200 million historically marginalized people worldwide have no choice but to drink water containing toxic levels of arsenic. Chronic arsenic poisoning has no cure. Consequences include painful disabilities, internal cancers, and death. We invented and have successfully deployed a robust arsenic-removal technology (ElectroChemical Arsenic Remediation, “ECAR”) to provide poor rural communities with safe, affordable drinking water. ECAR is inexpensive and designed to work even under harsh conditions. It allows water to be purified locally in marginalized communities and sold at affordable prices while creating local employment and generating sufficient revenue for sustainable operation and further expansion. With MacArthur funding, we will build 1,004 plants in India, USA, and Nigeria to provide safe drinking water to 4-5 million people. Our scale-up will demonstrate the financial viability and community engagement needed to cross the adoption tipping point, ending what the World Health Organization has called “the largest mass poisoning in recorded history.”

Problem Statement

200 million marginalized people worldwide are poisoned by toxic levels of naturally occurring arsenic in the groundwater they depend on for drinking. Millions regularly consume concentrations 50 to 100 times higher than WHO’s recommended limit of 10 parts per billion (ppb) and suffer severe long-term health consequences. Arsenic-contaminated groundwater primarily afflicts poor rural communities. Poisoning is most prevalent in parts of India and Bangladesh. According to the US-EPA, lifetime consumption of water with 250 ppb arsenic—common in these areas—causes 18,000 excess internal cancers per 100,000 individuals, posing an unacceptably high risk. Meeting SDG 6 requires a solution to this problem. Past attempts to mitigate arsenic exposure from groundwater in South Asia have rapidly failed after initial implementation for multiple reasons that include:1. superficial follow-up that neglects the technology’s field performance;2. risky short-cuts in the field placement of new technologies; and3. inattention to the social integration, consumer acceptance, and affordability of the technology. A concerted effort is needed to cross the adoption tipping point and achieve maximum impact through the scale-up of financially viable arsenic remediation plants that achieve social acceptance and long-term success. We will demonstrate that this is possible on a replicable basis with 1,000 plants in India. Four additional plants—two each in the US and Nigeria—will demonstrate effectiveness in other regions of high need.
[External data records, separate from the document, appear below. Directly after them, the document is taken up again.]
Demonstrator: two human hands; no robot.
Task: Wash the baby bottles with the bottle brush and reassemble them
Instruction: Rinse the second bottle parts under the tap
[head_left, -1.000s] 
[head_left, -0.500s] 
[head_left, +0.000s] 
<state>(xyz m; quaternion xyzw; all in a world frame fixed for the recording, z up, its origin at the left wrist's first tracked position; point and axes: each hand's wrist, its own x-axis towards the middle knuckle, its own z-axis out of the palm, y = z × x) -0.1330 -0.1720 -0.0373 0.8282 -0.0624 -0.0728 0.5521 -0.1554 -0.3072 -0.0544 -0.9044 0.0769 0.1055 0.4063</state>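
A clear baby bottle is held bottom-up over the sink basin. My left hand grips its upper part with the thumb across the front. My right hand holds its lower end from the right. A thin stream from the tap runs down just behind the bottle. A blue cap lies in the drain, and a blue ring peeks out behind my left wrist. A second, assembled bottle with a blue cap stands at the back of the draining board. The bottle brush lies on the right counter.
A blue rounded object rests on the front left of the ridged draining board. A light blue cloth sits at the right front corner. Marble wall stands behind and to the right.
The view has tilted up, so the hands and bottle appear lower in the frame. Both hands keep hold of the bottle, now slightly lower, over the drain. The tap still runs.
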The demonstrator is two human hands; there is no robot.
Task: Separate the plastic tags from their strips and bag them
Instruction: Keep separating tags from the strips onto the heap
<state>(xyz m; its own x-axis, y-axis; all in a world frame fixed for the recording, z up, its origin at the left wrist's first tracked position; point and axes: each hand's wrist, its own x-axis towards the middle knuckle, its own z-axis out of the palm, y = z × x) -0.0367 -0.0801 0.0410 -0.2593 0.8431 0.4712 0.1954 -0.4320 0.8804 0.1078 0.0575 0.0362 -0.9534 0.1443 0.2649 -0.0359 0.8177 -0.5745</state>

The financial viability of these plants will attract social and private capital to build the 40,000 plants ultimately needed to serve the 200 million arsenic-affected people worldwide.

Solution Overview

Over a five year period, we will install and operate 1,004 community-scale ECAR plants that deliver safe drinking water. These plants will benefit poor, marginalized communities in India, Nigeria, and the US that require robust, inexpensive arsenic removal. ECAR remains technologically superior to other approaches in effectiveness, affordability, scalability, and capacity for operation in remote areas with intermittent electricity. The immediate beneficiaries will be 4-5 million of the most seriously arsenic-poisoned people on the planet. One thousand plants will serve people from poor rural communities in India, with four additional plants serving communities in the rural US and Nigeria. We will prioritize children by situating plants on or near school grounds. Activities during this period will include installation, community outreach, public awareness campaigns, operator training, water monitoring, impact assessment, and continuous quality learning. We will evaluate success with surveys, cash flow analyses, and pre- and post-intervention measurement of arsenic levels in urine samples. Our three-year operational experience in India showed that revenue from water sales at 1 US cent per liter more than covers all costs and yields a financial surplus, enabling the building of more plants. Additional community benefits include large savings in arsenic-related medical expenses; longer, healthier working lives; avoidance of arsenicosis-related social stigma, primarily affecting women; and prevention of cognitive impairments in children. This project will demonstrate the scalability and financial sustainability of our model, which will attract the large public and private investments required to end this mass poisoning globally.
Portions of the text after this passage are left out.